JC Robinson
JC Robinson

JC Robinson

AFRH-G Resident Highlight - JC Robinson
By Lori Kerns | Librarian

JC Robinson was born in the small town of Browndale, Texas. He is the youngest of four children born to a farmer and housewife. His family moved around Texas a lot after WWII. JC graduated from high school in Chester, Texas. He made the decision to join the military soon after graduation. He credits John Wayne’s movie, Sands of Iwo Jima, for this decision. For him, “there was no decision” on which branch he wanted to serve. He chose the Marines because “there’s no other.”

He went into service on 14 November 1951. For his entire military career he served in a rifle company. This included his tour of duty in Vietnam, where he served as a gunnery sergeant. JC proudly served as a Marine for over 20 years.

Upon his military retirement, he went to work at Pasadena High School in Texas where he taught ROTC for a few years. He left his teaching job to begin working with Brown & Root Construction as a concrete foreman building a nuclear power plant in Bay City, Texas. His adventures took him to the oil fields where he worked as a mud engineer taking care of the chemicals on the rig.

As the oil boom began to shut down, JC found himself out of work so he made the humanitarian decision to join the Peace Corps. His first assignment took him to Gabon in central Africa. He stayed in Gabon for two and a half years building schools and housing for the schools’ teachers. When his service time was up, he came back to the states to attend East Central University in Ada, Oklahoma. He earned a degree in environmental science and headed back out of the country for another stint with the Peace Corps.

JC went to Nepal in South Asia. In Nepal, he worked with the locals to improve their vegetation and livestock by helping with their soil conservation and increasing the amount of trees for firewood. He returned stateside to begin working on Leech Lake Indian Reservation in Minnesota. He served as the safety officer and also oversaw the sanitation of 13 public water systems, including the safety and sanitation of the reservation’s hospital.
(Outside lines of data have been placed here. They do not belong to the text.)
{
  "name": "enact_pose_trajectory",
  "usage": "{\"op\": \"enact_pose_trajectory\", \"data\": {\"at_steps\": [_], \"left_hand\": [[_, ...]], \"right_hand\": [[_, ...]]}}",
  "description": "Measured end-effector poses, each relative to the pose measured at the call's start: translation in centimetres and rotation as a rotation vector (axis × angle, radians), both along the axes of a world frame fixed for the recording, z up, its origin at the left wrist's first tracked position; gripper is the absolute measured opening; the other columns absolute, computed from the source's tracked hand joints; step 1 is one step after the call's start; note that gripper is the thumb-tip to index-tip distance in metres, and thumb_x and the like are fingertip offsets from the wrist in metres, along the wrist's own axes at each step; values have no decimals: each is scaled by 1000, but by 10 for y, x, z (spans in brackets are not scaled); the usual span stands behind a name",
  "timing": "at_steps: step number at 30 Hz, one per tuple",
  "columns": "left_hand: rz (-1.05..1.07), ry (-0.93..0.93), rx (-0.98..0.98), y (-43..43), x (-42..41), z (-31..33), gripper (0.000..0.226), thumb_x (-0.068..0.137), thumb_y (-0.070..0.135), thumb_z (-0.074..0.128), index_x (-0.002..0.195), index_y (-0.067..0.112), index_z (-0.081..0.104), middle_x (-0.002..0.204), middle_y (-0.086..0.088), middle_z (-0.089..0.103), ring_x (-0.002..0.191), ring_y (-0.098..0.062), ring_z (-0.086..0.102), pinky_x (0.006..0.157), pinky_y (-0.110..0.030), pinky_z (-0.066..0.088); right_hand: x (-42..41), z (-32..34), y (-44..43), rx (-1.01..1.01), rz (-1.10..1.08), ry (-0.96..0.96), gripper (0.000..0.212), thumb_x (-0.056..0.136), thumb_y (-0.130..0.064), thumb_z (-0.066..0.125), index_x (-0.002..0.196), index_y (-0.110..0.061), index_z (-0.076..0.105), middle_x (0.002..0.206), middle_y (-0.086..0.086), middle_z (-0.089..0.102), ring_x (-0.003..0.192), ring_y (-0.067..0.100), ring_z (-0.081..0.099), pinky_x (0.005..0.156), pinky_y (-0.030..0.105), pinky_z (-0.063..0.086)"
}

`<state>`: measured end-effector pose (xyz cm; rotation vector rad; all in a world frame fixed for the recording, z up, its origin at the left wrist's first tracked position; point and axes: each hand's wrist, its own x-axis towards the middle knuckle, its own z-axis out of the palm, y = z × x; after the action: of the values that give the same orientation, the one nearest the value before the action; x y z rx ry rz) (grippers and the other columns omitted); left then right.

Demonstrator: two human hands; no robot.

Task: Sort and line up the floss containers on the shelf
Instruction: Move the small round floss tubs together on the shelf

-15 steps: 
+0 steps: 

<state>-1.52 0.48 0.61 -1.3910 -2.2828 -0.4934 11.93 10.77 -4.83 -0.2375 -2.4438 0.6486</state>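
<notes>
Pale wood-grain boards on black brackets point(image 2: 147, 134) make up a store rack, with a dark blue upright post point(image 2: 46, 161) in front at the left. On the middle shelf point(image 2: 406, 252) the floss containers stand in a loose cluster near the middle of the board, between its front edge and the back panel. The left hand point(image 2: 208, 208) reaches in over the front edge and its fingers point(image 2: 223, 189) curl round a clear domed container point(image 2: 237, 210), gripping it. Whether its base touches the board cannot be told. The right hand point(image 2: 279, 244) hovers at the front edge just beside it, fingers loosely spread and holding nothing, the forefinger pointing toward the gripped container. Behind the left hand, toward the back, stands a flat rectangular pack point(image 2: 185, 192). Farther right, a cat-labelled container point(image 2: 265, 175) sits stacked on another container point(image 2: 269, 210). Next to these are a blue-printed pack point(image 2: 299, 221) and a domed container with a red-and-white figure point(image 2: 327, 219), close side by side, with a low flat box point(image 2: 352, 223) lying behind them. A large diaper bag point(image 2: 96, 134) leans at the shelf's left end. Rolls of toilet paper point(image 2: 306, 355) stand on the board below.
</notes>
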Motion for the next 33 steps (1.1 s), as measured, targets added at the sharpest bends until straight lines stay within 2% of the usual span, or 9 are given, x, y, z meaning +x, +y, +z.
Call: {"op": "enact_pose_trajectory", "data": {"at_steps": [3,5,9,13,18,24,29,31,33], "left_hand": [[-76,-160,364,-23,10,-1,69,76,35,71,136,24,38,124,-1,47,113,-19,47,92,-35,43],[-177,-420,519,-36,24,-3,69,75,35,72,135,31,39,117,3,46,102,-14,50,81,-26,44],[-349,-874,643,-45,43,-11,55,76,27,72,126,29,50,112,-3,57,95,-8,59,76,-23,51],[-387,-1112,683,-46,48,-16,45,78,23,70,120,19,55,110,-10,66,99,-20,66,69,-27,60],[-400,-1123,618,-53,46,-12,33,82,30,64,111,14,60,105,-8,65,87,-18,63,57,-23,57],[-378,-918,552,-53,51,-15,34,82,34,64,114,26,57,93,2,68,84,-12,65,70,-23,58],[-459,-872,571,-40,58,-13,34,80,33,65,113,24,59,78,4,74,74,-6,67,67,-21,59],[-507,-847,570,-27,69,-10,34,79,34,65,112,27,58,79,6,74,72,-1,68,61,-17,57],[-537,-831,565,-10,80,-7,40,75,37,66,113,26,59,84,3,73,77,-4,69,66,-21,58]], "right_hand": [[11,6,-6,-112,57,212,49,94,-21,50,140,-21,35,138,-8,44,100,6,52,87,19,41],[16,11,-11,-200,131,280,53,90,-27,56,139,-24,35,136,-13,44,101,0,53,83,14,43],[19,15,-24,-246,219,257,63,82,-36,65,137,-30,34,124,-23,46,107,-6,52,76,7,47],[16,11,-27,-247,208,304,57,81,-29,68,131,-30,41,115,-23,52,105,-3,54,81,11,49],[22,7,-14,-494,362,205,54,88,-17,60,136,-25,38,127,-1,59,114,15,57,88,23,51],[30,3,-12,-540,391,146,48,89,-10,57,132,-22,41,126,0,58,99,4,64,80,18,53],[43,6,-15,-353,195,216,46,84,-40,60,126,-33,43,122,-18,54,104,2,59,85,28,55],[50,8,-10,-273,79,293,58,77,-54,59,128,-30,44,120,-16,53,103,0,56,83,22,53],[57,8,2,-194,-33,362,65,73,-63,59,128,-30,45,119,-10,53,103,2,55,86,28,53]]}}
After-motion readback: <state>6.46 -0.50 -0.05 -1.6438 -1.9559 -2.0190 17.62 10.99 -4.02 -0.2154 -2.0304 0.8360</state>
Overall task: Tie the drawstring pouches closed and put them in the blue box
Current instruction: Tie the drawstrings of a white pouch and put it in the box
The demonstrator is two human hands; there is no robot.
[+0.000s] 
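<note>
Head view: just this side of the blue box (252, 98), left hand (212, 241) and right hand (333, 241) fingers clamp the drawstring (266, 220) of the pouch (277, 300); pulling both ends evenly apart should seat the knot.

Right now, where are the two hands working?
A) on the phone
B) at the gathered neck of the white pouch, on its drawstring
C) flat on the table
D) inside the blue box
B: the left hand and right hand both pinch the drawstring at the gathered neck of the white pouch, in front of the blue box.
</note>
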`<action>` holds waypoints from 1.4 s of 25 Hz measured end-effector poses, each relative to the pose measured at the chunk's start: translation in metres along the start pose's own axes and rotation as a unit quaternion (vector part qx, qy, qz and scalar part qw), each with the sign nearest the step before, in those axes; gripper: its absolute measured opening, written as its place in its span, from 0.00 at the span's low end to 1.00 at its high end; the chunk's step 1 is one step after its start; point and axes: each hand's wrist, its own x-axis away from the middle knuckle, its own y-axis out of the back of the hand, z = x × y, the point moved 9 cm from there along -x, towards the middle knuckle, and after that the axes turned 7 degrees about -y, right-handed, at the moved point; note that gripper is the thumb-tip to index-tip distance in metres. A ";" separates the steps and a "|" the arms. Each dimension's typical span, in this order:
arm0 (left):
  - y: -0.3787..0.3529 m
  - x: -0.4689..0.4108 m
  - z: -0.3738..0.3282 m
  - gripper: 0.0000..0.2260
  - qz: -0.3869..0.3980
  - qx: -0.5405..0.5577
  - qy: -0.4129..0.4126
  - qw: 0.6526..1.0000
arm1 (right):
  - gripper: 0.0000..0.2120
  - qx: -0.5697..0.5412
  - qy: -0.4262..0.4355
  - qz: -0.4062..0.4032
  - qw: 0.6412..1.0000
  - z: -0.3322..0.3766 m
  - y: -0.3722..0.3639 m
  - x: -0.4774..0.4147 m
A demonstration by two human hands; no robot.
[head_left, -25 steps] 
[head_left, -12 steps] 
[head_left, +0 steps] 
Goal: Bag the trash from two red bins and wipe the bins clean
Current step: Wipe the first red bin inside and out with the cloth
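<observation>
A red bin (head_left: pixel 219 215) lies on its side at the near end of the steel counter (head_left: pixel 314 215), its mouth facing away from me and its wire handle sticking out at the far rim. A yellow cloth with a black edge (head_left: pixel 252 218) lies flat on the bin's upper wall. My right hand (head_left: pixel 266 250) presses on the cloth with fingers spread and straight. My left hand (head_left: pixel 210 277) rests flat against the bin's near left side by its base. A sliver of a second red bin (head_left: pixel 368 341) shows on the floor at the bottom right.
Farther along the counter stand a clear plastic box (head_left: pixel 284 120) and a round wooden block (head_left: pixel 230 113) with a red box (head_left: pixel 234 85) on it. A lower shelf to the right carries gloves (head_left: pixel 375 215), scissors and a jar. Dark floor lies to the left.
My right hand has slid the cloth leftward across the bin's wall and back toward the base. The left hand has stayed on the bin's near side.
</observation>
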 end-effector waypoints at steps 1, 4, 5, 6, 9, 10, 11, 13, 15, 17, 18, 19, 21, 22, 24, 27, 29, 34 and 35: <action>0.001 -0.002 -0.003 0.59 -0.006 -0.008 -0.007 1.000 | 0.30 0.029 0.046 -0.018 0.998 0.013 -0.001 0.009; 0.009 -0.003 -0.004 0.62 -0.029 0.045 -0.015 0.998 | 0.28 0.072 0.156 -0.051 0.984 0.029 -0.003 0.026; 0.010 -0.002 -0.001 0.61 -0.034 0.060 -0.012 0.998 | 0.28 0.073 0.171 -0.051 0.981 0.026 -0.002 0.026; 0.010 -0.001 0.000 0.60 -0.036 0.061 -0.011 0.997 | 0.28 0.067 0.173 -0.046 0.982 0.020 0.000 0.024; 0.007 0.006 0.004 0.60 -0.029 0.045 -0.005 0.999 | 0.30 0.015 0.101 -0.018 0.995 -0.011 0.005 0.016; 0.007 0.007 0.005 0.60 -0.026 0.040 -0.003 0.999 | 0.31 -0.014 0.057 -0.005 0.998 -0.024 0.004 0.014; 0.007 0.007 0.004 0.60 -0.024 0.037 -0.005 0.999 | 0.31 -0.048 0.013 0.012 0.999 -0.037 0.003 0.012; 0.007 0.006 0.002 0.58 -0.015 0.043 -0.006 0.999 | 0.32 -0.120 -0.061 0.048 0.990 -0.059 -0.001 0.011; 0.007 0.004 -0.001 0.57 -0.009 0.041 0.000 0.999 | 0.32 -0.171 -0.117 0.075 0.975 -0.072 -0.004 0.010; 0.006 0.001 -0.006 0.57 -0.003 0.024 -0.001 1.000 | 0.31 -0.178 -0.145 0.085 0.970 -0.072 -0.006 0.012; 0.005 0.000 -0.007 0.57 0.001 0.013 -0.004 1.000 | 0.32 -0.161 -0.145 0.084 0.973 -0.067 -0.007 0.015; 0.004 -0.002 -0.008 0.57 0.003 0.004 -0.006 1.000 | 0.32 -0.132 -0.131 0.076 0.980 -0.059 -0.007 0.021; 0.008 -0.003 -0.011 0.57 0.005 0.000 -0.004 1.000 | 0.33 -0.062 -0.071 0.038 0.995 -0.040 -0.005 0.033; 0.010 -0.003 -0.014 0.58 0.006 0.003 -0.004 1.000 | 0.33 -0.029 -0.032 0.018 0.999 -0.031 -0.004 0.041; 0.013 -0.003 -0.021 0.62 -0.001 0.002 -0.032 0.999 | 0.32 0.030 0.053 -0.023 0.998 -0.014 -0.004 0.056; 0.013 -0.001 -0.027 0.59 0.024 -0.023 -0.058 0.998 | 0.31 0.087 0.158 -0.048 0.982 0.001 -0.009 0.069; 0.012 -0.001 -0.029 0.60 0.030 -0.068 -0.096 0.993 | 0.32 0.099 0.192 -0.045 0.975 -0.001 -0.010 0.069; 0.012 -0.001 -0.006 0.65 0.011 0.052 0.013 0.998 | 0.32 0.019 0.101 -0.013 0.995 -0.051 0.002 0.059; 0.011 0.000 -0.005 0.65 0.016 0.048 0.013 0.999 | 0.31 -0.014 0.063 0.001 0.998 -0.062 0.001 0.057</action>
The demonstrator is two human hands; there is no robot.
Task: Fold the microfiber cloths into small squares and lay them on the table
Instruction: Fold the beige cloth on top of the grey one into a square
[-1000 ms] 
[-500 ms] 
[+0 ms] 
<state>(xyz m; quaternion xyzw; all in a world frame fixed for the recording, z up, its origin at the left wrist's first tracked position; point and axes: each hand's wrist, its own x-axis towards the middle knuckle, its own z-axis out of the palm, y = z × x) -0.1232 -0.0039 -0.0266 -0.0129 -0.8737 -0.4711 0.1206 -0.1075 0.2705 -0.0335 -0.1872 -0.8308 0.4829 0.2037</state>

JC’s next job was a contract position with the EPA as a lab technician in a water research laboratory. He worked here until he retired from his civilian career. He decided to take one last position with the Peace Corps, which took him to Morocco. He was appointed to work with the health administration teaching the locals how to properly sanitize their hands and purify the water from their irrigation ditches. He also assisted the medical personnel with vaccinations and the health and sanitation issues of the community. His assignment in Morocco lasted about two and a half years before he returned to America to stay. His retirement was cut short when he decided to return to the EPA lab where he had previously worked. His deteriorating eyesight forced him to finally hang up his hat at age 79! He began enjoying his retirement by living on his farm in Ada where he raised cattle and goats.          

Due to his poor eyesight, JC decided to move to AFRH-G back in 2015. He stayed for a while but decided to go back to Ada where he built a cabin on his farm to live. He stayed until 2017 and resolved to return to AFRH-G. His never-ending penchant for volunteerism is still as strong as ever as he spends his well-earned retirement taking residents to church and prayer services. If that is not enough, he recently extended his generosity when he began volunteering with IMMS’s (Institute for Marine Mammal Studies) education department where he helps visitors to pet the animals and also helps answer their questions.